Nicholas Milkovich
Chicago-based artist, Nicholas Milkovich works at the intersection of art and science.
“A career as an engineer always seemed aligned with my inclination toward maths and creating. I attended the University of Virginia for Mechanical Engineering but I also enrolled in art classes with a second major in Studio Art. I soon realised the line between engineering and art was arbitrarily drawn. I decided there and then to explore this intersection and find where my voice falls in the context of the many cross-disciplinary artists who have come before me.”

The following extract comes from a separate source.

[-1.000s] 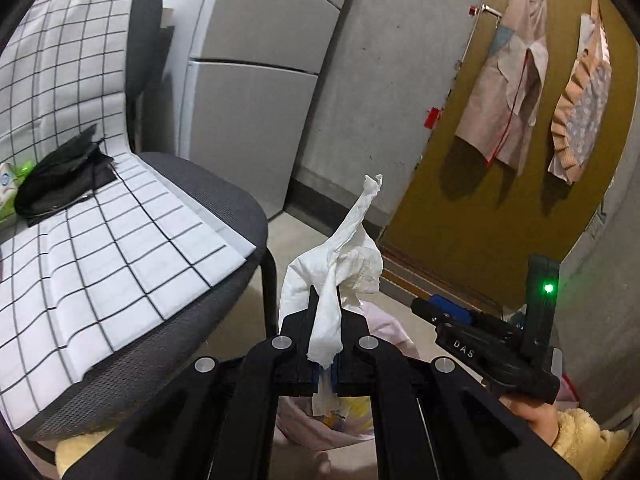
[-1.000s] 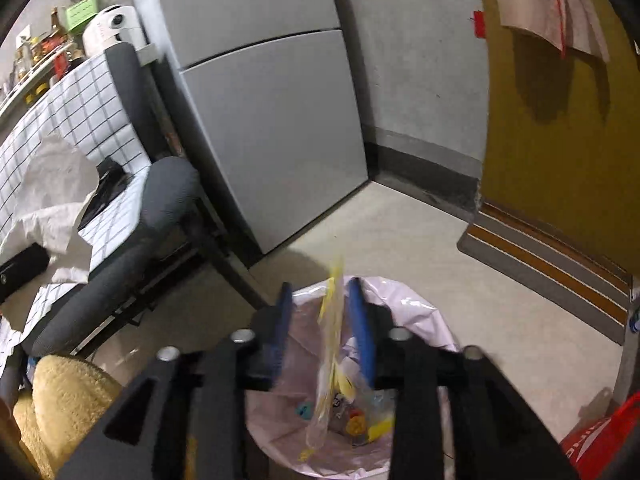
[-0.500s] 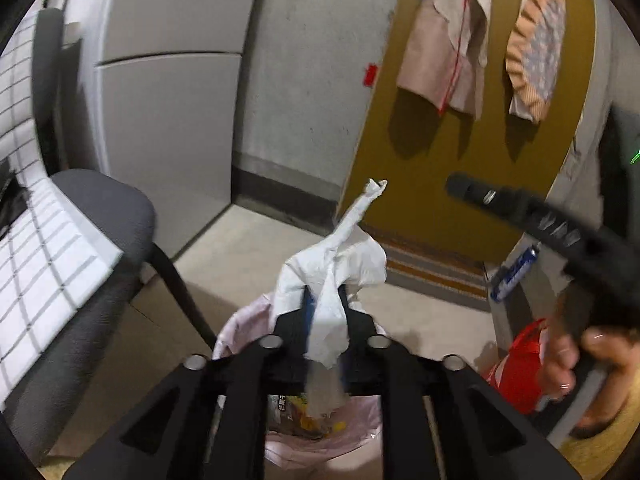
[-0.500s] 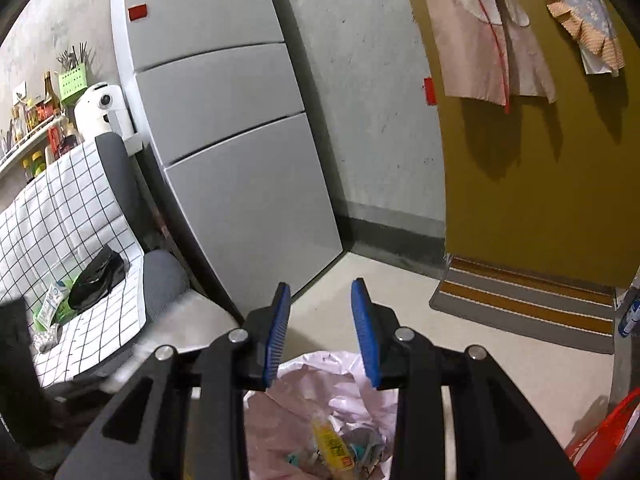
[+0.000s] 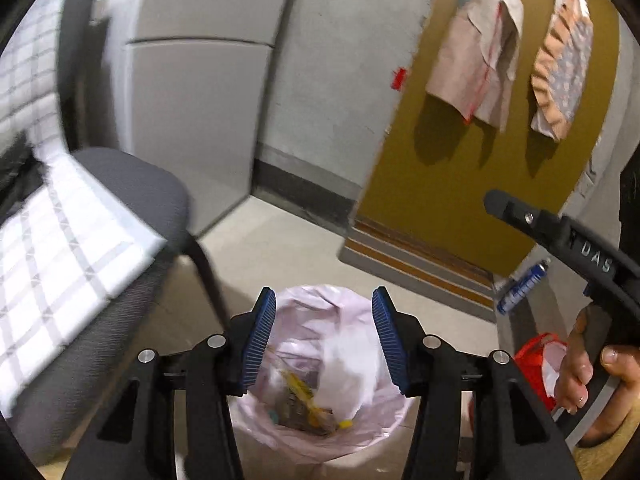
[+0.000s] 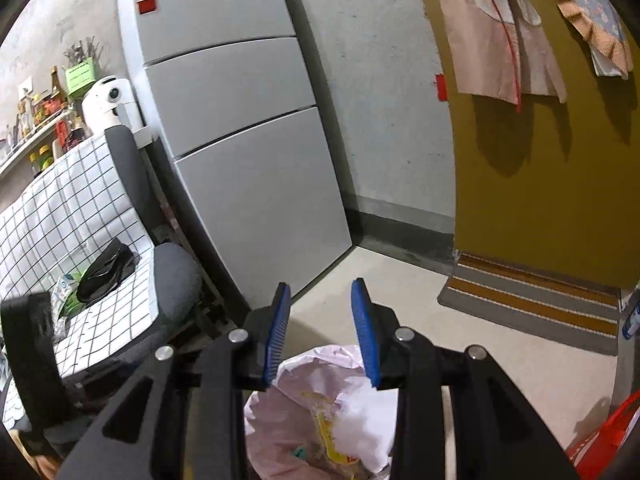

“The human body is a perfectly-fabricated machine made up of nature’s most clever designs. As a biomechanical engineer and sculptor, my practice sits in a foundation of material science and structure. In this way, my work has always been closely linked to research. All things in biology are made up of networks of smaller microstructures; atoms, cells and limbs are units that interconnect to form meshworks of utility. Connection and configuration dictates the characteristics of the macrostructure. In my installations, I mimic biological motifs in an effort to both overwhelm and control processes otherwise left passive. Calling attention to these features can have the added effect of eliciting the uncanny. I use this register in my work to express feelings of bodily ‘wrongness’, both physical and internal. I also balance that feeling with my own enthusiasm for the body’s complex structure through colour and a wide variety of materials.”
“My favourite part is where the cells cross the corner. It was fun thinking of ways to make that look convincing. The reference images I used for the layout were black mould, capillaries, yeast, and cave systems. For me, the result is an odd combination of them all.”